⟨

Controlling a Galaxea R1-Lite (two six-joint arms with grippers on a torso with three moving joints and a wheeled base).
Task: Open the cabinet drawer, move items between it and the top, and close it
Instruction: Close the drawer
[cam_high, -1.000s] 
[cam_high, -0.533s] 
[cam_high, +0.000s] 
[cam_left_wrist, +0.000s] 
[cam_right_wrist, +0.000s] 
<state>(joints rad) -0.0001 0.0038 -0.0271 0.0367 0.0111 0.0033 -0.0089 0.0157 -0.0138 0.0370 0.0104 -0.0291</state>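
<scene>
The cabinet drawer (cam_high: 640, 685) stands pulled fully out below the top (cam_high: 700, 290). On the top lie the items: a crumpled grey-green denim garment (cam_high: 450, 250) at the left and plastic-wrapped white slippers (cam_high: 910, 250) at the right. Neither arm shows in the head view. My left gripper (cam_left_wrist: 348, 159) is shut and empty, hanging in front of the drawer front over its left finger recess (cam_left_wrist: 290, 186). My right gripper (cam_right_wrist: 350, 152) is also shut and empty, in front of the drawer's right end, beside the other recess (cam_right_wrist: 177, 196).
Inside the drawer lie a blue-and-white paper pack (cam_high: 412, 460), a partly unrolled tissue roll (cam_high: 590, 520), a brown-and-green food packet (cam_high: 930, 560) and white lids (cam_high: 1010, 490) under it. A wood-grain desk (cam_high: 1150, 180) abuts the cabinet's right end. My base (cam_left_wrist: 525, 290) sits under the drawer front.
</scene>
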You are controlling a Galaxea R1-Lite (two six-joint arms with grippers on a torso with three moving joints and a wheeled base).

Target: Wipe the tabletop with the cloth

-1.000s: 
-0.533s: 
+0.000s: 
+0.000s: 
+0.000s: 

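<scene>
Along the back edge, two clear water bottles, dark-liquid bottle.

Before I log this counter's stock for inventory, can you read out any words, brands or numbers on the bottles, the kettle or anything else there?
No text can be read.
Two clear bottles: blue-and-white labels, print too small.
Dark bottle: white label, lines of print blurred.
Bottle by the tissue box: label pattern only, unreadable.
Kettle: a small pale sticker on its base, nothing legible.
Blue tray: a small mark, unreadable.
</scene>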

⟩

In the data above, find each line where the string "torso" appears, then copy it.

RESPONSE TO THIS EXERCISE
Controlling a Galaxea R1-Lite (two six-joint arms with grippers on a torso with three moving joints and a wheeled base).
You are controlling a Galaxea R1-Lite (two six-joint arms with grippers on a torso with three moving joints and a wheeled base).

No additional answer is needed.